I'm 42, my wife just turned 30 this year.
...and I guess you could say I'm a desperate housewife, synchrocity strikes again!

I know there'll be a brighter day, and that this may be a turning point for the better in my life, but right now that's hard to see because of the swirling darkness all around.

..and yes Safariman, I don't think she knows what she's getting into with the kids, part of my duties have been to keep them out of her hair to a certain extent. I hope she can rise to it for their sakes. As worried as I am for me, it all goes quadruple for them. She's in love right now though and I think it's blinding her to what the future will be like for both them and her. I've been trying to tell her we can change our circumstances, and get family therapy and try to fix the problems, but she's having none of it. She's tired of me, of her job (which she quit) and tired of the house and even the city we live in. She's moving approx. 3 hours away to live with her mom until she can get on her feet again. I don't have any idea where her new relationship will take her after that. I hope he's a decent guy, I still love her and as freaking odd as it sounds, I still want her to be happy.

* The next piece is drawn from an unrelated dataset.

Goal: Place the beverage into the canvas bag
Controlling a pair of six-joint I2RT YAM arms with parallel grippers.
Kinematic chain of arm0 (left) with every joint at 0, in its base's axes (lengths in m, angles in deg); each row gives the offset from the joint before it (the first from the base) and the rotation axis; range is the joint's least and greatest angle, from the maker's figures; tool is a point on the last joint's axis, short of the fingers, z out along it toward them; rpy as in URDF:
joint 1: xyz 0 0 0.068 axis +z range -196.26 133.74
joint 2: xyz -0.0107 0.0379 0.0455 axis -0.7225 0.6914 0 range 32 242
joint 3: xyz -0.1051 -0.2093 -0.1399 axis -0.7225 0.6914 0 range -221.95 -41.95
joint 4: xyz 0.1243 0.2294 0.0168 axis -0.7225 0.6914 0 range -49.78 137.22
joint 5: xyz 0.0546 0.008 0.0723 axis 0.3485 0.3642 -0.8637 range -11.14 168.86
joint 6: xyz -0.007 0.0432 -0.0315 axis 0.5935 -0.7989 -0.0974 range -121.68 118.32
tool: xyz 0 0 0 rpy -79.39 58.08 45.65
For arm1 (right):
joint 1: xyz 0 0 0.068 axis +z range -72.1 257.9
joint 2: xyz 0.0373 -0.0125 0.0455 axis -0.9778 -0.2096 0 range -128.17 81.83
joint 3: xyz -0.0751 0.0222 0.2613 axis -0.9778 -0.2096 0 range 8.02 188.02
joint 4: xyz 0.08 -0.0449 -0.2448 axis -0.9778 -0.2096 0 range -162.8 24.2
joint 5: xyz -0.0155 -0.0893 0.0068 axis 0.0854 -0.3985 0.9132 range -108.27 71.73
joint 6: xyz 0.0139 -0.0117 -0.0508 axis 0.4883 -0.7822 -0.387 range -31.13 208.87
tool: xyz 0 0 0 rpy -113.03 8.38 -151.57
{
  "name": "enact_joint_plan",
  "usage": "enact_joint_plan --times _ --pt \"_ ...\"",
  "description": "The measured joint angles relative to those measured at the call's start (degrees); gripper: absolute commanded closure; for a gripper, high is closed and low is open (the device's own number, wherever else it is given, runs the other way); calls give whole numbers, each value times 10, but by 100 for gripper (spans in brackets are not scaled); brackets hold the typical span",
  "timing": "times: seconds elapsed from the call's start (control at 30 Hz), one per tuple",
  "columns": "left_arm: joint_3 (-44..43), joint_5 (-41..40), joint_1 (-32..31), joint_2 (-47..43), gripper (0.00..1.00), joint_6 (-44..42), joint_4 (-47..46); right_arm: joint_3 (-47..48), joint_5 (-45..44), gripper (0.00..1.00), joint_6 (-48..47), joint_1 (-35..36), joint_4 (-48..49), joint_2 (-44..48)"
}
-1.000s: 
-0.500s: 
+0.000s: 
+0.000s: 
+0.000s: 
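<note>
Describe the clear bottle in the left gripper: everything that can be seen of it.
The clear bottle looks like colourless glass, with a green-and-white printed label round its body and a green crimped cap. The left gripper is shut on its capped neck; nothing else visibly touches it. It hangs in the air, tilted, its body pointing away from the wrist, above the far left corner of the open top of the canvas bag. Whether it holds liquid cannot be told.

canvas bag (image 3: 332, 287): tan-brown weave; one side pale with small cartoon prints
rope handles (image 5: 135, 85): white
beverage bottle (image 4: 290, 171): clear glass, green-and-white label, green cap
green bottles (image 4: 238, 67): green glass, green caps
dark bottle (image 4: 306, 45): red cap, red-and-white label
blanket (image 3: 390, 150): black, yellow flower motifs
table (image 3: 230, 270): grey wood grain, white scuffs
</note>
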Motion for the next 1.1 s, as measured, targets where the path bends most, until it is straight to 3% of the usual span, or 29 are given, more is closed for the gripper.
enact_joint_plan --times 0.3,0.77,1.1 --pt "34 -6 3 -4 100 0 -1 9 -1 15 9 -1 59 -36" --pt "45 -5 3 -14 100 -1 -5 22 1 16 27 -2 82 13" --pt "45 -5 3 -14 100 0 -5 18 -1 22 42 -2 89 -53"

Harsky: The kids have no clue, they're too young to get it. We'll have to see how it affects them when she's gone at the end of the month. My mom & dad stayed together on my account and it was pretty rough all around. My wife and I never fought that much though, and though life was kinda boring, it was never harsh. She says it'll be best for the kids this way and they'll be fine, and eventually have a much happier mom. Her parents divorced early in her childhood, and she says she turned out fine and I shouldn't be worried.  Hope she's right.

laguerzinho: You know I'm trying, and I know you're thinking about me. One day we'll be on top of a pyramid my friend! Literally and figuratively!


----------



## 5uck3rpunch (Nov 9, 2006)

mthrnite, I know I only know you from these forums, but when I read your 1st post in this thread I was sick to my stomach & heartbroken for you.  I'm 36 & have been there, done that & know the BLACK DARKNESS of feelings that you have right now.  

My 1st wife did the same thing to me out of the blue.  I thought all was fine & she did the same thing.  We had just moved to Texas, it was the 1 year anniversary of my mom's death & my younger brother was leaning on me HARD (he was suicidal) for support due to my mom's death.  Then the wife drops that same bomb on me.

I had no friends or family here in Texas & I had to get out ASAP (I left her everything due to my mind being blown) & find a place to live.  I was supporting myself by a bad/low paying job.  What a mess.  The ONLY good thing was that we didn't have any children yet.

Keep positive, and I know that is not easy.  Stay BUSY - do not sit around & mull over things.  You didn't do anything wrong (from what it sounds like) - it's all her.  I really don't think women really ever know what they want & seem to never really be happy.  You WILL get past all this & THERE WILL BE BETTER DAYS.  You will heal over time, but it will take a while.  THINGS WILL BE NORMAL AGAIN.  Believe me.  I am now remarried & happy again.

If you need ANYTHING or if there is ANYTHING I can do for you, PM me & I can give you my personal email address and/or cell phone number if you need to talk.

You are one of the MOST fun people on GBATemp & ALWAYS positive.  You ALWAYS give me something to laugh about AND something to always think about.  CONTACT ME IF YOU NEED TO.  I'm not too far in Dallas, TX.

Stay positive brother & hang in there.  Things will get better.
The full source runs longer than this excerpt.